This odyssey is acted out all over the world, sometimes by people seeking work to improve their situation in places where they would not normally be entitled to work; most often by people fleeing conflict and persecution. In the Mediterranean countries, the recent conflicts have multiplied the magnitude of this problem.

Lately, hundreds of people arrived in Lampedusa and the Italian shores:* alive or dead, they reached this other country where those who survived the journey would have at least the opportunity to fight for a chance of a better life. Wouldn’t you too, in their position?
BeFunky_Ve Chains.jpg
Wouldn’t you? If chance or circumstance placed you in such a predicament? The European Union, though, would not look favorably on your efforts to enter its borders with need and despair as the only passport. For instance, while the talk of new urgent measures is all about increasing funding towards detection of people in flight, as well as (allegedly) improved rescue at sea,* there is also the urge to repatriate and keep the refugees in the place they come from. An out of sight out of mind approach. Except that the situation in their home contries is so desperate that repatriated people try crossing the sea again, and again.
.

.
promising sign?
clouds part
for hunter’s moon
.

A lot more is needed for the nations that make up Europe to acknowledge and accept the plight of the people affected by extreme poverty and poverty-driven wars, often the result of our aggressive policies, economic exploitation, and environmental abuse.

Out of this awareness, the Europeans themselves would be able to develop better policies than this drive to isolate, separate, and remove the perceived problem: a concerted European asylum seeker and immigration policy, grounded on the Universal Declaration of Human Rights (and the full United Nations Charter), with a budget and facilities for care and integration (rather than just border control) to back it up.

BeFunky_flower colours.jpgThe first models to help us think and plan are already here: A tiny Italian village opened its doors to migrants who braved the sea offering them jobs and homes, creating in the process jobs for the entire village. Even though there is no ideal solution, and new problems arise in new situations, the will, the means, the examples, the aspiration are already here.
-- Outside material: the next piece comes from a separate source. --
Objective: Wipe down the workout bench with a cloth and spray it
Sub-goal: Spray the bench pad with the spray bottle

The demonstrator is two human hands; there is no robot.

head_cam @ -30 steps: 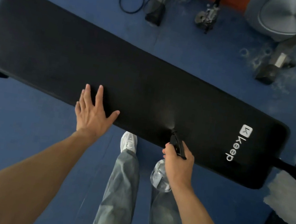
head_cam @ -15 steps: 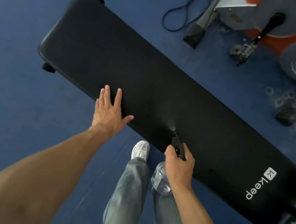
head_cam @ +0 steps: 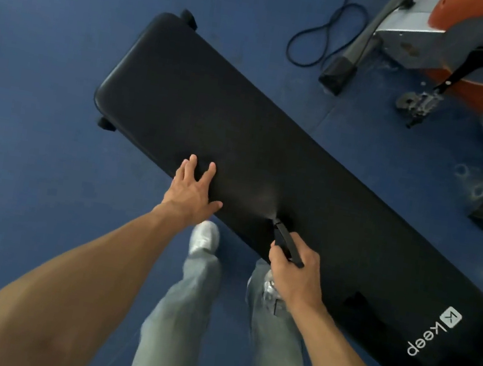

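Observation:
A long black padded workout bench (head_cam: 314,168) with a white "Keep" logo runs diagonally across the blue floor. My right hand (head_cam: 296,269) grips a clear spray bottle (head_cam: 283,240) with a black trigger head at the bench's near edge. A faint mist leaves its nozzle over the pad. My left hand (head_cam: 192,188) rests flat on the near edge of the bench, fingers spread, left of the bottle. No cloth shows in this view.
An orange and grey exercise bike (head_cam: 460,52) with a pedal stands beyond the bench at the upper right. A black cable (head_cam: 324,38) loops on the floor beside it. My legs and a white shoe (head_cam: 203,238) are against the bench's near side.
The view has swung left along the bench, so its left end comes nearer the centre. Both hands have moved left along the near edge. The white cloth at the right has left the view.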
……………………………………………………………………………………………

- This post is written for Blog Action Day, 2013 on 16 October 2013. Bloggers from different countries, languages, and interests will have a global conversation about Human Rights. I have published elsewhere a number of stories featuring refugees and their plight – including stories from refugees crossing the Aegean in 1922 – some of which are included in my short story collection: Feeding the Doves, Neusaess, Fruit Dove Press, 2013.

.
*Gazmend Kapplani, Albanian-born journalist, poet, and writer, in one of his FB posts suggests the least the EU could do would be to erect a Monument of the Unknown Refugee. Kapplani’s excellent book, A Short Border Handbook, relates the experiences of Albanian people crossing the border to Greece.

.
**Frontex, the European Agency for external border control, according to a statement of its site, “promotes, coordinates and develops European border management in line with the EU fundamental rights charter applying the concept of Integrated Border Management.” Unfortunately, what this comes down to is that the management of borders takes precedence over human rights.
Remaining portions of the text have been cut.